Computus
COMPUTUS
The science of determining (Lat. computare ) time. In ecclesiastical usage it covers the ensemble of rules by which the date of Easter is reckoned. The earliest-known ecclesiastical computus is the Easter table of hippolytus for 222–233, which was engraved by his admirers on his statue (now in the vestibule of the Vatican Library). The next known is the De pascha computus, written in 243 by an African writer (pseudo Cyprian) to correct a three-day error arising from Hippolytus's choice of a 16-year lunar cycle (Patrologia latina 4:939–74). More important, however, is the computus (Patrologia latina 10:209–32) of anatolius, bishop of Laodicea. This introduced, about 258, the Alexandrian 19-year cycle (Golden Number), which later, through the Liber de paschate of dionysius exiguus in 526, became standard. Since the Gregorian Calendar of 1582, however, a more practical system has obtained, based on the epact, i.e., the age of the moon on January 1. Other influential computists were bede (De ratione computi, Patrologia latina 90:579–600); William duranti the elder (1230–96), bishop of Mende [bk. 8 of his Rationale divinorum officiorum (ed. Lyons 1672) 468–485]; Helperic of Auxerre (9th century); john de sacrobosco; roger bacon; and robert grosseteste.

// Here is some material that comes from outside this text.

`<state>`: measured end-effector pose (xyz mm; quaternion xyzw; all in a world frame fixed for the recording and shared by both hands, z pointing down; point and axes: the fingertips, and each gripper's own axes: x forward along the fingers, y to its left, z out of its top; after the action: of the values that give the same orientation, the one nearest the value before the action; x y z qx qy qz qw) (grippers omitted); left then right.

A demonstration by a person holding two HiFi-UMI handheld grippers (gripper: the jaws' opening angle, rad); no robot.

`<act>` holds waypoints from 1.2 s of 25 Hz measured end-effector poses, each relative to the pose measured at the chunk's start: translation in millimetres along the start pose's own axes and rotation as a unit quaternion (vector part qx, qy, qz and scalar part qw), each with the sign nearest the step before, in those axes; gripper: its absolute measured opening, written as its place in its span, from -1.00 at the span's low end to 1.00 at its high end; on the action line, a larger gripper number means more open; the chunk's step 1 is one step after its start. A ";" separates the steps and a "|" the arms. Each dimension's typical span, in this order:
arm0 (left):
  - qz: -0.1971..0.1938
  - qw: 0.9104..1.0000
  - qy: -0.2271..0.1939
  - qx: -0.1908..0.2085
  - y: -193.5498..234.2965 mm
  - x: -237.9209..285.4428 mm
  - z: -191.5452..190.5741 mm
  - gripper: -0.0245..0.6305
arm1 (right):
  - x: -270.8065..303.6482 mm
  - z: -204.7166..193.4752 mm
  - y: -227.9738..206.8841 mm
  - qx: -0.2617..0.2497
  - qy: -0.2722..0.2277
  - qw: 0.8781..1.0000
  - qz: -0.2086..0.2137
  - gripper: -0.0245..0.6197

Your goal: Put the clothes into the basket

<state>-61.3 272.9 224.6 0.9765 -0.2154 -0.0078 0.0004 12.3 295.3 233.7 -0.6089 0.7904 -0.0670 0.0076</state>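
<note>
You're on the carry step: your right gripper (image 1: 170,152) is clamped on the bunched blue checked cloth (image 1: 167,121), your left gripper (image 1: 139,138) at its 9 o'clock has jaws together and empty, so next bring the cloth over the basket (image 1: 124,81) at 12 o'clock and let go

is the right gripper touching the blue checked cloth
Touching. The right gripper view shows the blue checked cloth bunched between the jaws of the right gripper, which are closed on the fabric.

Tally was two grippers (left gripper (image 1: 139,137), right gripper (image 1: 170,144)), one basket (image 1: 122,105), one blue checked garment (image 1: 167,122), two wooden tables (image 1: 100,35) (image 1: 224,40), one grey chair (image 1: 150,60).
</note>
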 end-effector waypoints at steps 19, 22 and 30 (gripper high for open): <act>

A knowledge of the computus was until recently part of every cleric's training. Charlemagne imposed the computus in his schools; a passage attributed in Gratian's Decretum (Corpus iuris canonici D.38 c.5) to Augustine but which is mostly from Bede's Penitentiale, specifies a computus as one of the books without which a priest "scarcely is worthy of the name." Ready-made computus tables, listing epact and Golden Number, dominical letters, and Indications, preface present-day Missals, Breviaries, and Martyrologies.
See Also: liturgical calendar i, catholic.
Bibliography: a. bucherius, De doctrina temporum commentarius (Antwerp 1634). n. nilles, De computo ecclesiastico (2d ed. Arras 1864); Kalendarium manuale utriusque ecclesiae orientalis et occidentalis, 2 v. (Innsbruck 1896–97). c. h. turner, "The Paschal Canon of Anatolius of Laodicea," English Historical Review 10 (1895) 699–710. j. mayr, "De computo ecclesiastico," Zeitschrift für katholische Theologie 77 (1955) 301–330. a. cordeliani, "Les Traités de comput du haut moyen âge (526–1003)," Archivum latinitatis medii aevi 17 (1943) 51–72. e. hufmayr, Die pseudocyprianische Schrift "De pascha computus," (Augsburg 1896). m. noirot, Catholicisme 2:1430–31.